I just picked these bikes up today and some other parts. and was wondering if any knows much about either one of them. Thanks,Nate



[/url]
[

[/url]


[/url]





[/url]


----------



## ace (Mar 27, 2011)

I'd be interested in the Dayton if it's for sale? LMK. 
Thanks!


----------



## bricycle (Mar 27, 2011)

*new goodies*

PM sent...


----------



## dave the wave (Mar 27, 2011)

the dayton is a motobike late teens' circa 1919.the other bike looks to be mid 1920's.now did they both have those flat fenders?


----------



## npence (Mar 27, 2011)

Im guessing they both  came stock with the flat fenders and has you can see in the pic I have one set from a mens bike and the other looks like a ladies rear since it has the holes drilled for the skirt guard.


----------



## dave the wave (Mar 27, 2011)

take the wheels off the shapleigh and buildup the dayton.


----------



## npence (Mar 27, 2011)

I was going to do that but dont want to put 3 bills down for 2 tires that arent designed to ride on. thought about putting some 700 on it to make it a rider. did the dayton come with a tank you think.


----------



## Talewinds (Mar 27, 2011)

Is that the Shapleigh we had spoken about previously? Shapleigh was the hardware store in St. Louis, I've seen a few, nice bikes.

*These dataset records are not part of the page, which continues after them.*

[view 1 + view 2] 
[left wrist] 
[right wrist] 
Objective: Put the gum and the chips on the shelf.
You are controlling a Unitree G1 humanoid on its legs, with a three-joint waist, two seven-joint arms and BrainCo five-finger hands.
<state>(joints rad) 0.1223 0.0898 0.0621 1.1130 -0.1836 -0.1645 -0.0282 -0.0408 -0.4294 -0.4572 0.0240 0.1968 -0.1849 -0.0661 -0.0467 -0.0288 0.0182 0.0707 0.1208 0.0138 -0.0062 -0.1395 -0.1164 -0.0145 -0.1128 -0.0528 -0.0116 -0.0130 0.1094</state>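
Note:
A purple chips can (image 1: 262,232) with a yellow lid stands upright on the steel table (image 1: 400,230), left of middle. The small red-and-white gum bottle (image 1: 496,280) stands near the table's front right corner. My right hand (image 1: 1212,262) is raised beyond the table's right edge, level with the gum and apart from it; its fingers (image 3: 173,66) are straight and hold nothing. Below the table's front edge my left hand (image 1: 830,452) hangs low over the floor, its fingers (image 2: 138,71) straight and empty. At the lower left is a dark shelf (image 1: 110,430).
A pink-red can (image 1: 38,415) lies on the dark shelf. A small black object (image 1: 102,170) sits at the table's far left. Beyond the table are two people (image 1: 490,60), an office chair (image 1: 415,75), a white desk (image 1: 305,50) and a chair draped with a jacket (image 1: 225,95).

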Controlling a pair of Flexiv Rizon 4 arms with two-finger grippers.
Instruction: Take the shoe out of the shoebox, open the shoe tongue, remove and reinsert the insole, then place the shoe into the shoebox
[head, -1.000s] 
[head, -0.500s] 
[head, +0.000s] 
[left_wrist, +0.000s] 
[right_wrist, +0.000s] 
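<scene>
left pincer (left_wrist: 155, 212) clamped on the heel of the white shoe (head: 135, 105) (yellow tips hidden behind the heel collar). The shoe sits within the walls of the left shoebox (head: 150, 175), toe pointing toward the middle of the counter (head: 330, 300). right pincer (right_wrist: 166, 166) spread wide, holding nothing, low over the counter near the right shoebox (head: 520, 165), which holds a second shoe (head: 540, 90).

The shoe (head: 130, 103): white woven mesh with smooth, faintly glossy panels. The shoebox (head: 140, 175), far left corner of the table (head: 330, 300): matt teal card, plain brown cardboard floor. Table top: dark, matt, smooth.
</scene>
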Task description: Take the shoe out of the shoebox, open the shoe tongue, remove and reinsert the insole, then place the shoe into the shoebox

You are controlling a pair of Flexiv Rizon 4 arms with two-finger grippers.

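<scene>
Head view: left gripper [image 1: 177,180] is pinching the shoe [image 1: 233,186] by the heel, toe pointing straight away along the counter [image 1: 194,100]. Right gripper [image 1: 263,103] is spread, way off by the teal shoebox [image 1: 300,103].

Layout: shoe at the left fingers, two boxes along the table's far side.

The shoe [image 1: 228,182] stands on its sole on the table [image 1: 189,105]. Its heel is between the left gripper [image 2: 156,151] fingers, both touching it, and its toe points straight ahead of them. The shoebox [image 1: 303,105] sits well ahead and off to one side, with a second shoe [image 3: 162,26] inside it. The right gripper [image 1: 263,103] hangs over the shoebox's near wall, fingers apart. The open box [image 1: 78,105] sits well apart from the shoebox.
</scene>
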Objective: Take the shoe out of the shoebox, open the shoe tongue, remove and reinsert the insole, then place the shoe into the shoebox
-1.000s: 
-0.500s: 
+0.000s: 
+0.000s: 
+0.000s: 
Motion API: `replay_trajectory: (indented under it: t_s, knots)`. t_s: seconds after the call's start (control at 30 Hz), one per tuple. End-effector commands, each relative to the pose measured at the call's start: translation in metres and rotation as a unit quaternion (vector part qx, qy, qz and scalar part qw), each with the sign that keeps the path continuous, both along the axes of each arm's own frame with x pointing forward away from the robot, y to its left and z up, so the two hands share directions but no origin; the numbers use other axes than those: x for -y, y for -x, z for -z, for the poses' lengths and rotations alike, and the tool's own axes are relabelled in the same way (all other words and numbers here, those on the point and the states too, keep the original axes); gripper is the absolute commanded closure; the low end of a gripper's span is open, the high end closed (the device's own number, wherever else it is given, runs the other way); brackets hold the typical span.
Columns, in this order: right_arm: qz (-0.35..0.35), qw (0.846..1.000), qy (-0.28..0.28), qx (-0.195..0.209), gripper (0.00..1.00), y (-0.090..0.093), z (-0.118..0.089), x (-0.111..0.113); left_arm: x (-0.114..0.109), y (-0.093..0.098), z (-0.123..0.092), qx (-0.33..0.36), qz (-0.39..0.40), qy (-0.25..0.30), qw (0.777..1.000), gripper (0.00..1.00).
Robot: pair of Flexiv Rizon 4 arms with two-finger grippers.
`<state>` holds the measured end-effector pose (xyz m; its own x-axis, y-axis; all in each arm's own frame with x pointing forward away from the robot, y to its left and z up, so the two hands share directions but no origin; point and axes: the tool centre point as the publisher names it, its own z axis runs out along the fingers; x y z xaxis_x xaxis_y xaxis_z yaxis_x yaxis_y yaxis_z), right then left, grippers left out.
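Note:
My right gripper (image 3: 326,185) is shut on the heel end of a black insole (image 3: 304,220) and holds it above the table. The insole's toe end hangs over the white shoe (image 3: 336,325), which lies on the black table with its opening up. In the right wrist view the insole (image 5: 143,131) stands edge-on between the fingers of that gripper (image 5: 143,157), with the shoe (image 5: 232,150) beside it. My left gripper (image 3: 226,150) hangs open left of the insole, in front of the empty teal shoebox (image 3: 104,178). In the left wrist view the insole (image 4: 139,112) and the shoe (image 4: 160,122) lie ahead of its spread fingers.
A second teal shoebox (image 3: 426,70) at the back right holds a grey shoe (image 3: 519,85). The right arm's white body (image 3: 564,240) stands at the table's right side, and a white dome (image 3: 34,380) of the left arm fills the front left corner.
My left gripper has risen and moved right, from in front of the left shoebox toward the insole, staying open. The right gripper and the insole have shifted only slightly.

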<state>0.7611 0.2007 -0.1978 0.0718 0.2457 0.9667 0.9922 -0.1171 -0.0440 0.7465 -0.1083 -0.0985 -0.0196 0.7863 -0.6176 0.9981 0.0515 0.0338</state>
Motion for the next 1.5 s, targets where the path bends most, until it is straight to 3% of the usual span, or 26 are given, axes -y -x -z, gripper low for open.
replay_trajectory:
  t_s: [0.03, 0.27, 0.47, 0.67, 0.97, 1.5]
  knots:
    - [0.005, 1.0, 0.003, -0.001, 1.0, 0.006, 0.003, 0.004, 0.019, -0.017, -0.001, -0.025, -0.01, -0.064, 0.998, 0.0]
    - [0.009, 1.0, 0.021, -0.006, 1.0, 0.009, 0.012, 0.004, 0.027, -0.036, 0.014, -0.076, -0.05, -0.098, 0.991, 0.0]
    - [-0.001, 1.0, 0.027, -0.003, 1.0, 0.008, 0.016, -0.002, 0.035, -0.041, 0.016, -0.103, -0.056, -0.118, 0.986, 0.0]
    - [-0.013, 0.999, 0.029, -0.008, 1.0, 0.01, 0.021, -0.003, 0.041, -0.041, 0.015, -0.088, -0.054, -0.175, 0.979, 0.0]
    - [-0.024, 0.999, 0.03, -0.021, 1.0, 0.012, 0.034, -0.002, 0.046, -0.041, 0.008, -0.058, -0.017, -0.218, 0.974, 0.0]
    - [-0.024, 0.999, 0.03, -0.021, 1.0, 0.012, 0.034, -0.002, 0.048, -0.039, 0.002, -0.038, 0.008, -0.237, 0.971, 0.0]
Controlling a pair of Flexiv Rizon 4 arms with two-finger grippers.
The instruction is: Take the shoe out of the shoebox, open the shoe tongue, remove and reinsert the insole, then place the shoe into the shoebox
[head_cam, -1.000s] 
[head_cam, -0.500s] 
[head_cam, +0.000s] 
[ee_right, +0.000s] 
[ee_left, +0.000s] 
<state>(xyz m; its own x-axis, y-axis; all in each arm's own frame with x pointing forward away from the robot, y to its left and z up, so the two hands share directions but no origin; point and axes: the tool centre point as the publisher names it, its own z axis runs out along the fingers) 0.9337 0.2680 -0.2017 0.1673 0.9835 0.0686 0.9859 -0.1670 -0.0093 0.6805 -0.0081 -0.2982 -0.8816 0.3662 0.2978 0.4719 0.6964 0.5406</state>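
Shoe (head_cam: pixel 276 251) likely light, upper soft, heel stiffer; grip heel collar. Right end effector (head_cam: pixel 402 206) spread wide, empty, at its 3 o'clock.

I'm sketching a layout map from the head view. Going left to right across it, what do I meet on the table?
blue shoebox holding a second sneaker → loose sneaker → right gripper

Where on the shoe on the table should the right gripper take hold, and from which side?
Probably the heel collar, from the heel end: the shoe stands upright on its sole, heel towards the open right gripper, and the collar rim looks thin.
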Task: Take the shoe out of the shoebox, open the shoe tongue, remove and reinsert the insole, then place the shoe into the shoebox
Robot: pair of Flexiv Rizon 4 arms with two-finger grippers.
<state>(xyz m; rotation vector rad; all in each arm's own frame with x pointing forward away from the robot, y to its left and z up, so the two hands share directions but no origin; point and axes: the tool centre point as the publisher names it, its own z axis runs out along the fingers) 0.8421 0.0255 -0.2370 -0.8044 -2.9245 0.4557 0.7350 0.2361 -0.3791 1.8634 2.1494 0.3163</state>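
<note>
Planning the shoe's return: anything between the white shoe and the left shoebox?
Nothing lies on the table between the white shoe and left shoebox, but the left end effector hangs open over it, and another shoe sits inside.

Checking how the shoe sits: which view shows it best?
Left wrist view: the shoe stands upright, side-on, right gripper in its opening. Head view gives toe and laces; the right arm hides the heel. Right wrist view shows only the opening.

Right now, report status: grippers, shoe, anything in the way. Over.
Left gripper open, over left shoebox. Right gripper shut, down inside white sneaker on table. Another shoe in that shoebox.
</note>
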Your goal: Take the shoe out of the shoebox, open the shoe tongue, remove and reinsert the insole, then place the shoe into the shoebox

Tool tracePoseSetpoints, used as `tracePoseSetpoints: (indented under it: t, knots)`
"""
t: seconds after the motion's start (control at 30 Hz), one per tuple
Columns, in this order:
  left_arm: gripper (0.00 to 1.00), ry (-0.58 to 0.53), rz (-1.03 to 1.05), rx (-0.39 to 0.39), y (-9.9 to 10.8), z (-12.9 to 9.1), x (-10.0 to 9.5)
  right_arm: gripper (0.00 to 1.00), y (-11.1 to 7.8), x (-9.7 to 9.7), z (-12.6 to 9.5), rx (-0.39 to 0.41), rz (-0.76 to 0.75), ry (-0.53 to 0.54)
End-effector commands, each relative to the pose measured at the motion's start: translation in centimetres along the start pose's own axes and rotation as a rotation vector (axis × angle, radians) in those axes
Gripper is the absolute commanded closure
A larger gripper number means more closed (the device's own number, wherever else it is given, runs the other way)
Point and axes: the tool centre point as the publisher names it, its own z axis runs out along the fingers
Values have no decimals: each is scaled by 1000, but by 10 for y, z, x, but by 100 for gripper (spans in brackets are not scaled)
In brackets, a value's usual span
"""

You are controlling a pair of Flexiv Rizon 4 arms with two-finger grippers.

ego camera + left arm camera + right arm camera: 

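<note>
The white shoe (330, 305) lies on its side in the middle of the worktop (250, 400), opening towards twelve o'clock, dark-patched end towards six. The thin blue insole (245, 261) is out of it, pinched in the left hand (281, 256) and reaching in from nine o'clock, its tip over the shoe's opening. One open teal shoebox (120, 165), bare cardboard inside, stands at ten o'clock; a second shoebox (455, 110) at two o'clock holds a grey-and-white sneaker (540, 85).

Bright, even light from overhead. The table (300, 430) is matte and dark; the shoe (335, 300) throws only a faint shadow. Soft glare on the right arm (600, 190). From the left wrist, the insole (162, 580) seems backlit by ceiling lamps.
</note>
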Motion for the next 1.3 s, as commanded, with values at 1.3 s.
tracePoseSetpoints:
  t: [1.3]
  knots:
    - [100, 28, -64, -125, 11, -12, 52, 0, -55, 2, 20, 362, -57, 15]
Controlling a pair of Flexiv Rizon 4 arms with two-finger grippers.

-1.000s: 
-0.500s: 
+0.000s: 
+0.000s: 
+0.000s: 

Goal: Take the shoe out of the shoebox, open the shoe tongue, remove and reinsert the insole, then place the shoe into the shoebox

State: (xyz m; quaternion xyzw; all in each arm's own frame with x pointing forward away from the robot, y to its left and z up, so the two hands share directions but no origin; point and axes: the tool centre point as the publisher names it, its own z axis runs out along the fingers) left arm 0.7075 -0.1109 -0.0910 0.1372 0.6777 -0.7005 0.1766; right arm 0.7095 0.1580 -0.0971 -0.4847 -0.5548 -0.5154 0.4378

Regarding the comment on the 700c rims, I don't know if you've seen them but Velocity makes those Blunt rims in the old Lobdell profile, they even have a new style that is a WOOD GRAIN graphic, I think they look really cool. Electra has some nice period looking 700c tires too......


----------



## bud poe (Mar 27, 2011)

Can you post close-up pics of the Dayton's drop outs and fork crown?  I just bought a similar frame-set and was told it was a Pierce, I'd like to compare it you yours...Great Shapleigh too!
Thanks,
Bud


----------



## dave the wave (Mar 28, 2011)

the dayton never came with a tank.


----------



## Bikephreak (Mar 29, 2011)

I have a Dayton similar to yours. What are you plans with it? I would be interested if it is available...


----------



## Adamtinkerer (Mar 31, 2011)

Shapliegh bikes were typically made by Westfield. Maybe Mr Columbia would know if it is.


----------



## A.J. Rome (Jun 19, 2011)

The Dayton cycles made in Ohio by the Davis Sewing Co. were different than the Dayton cycles made in London, UK, correct?


----------



## shoe3 (Jun 19, 2011)

Davis srewing machine DAYTON bicycle made bikes for Shapleigh hardware. Check out serial number under bottom bracket crank housing shell?


----------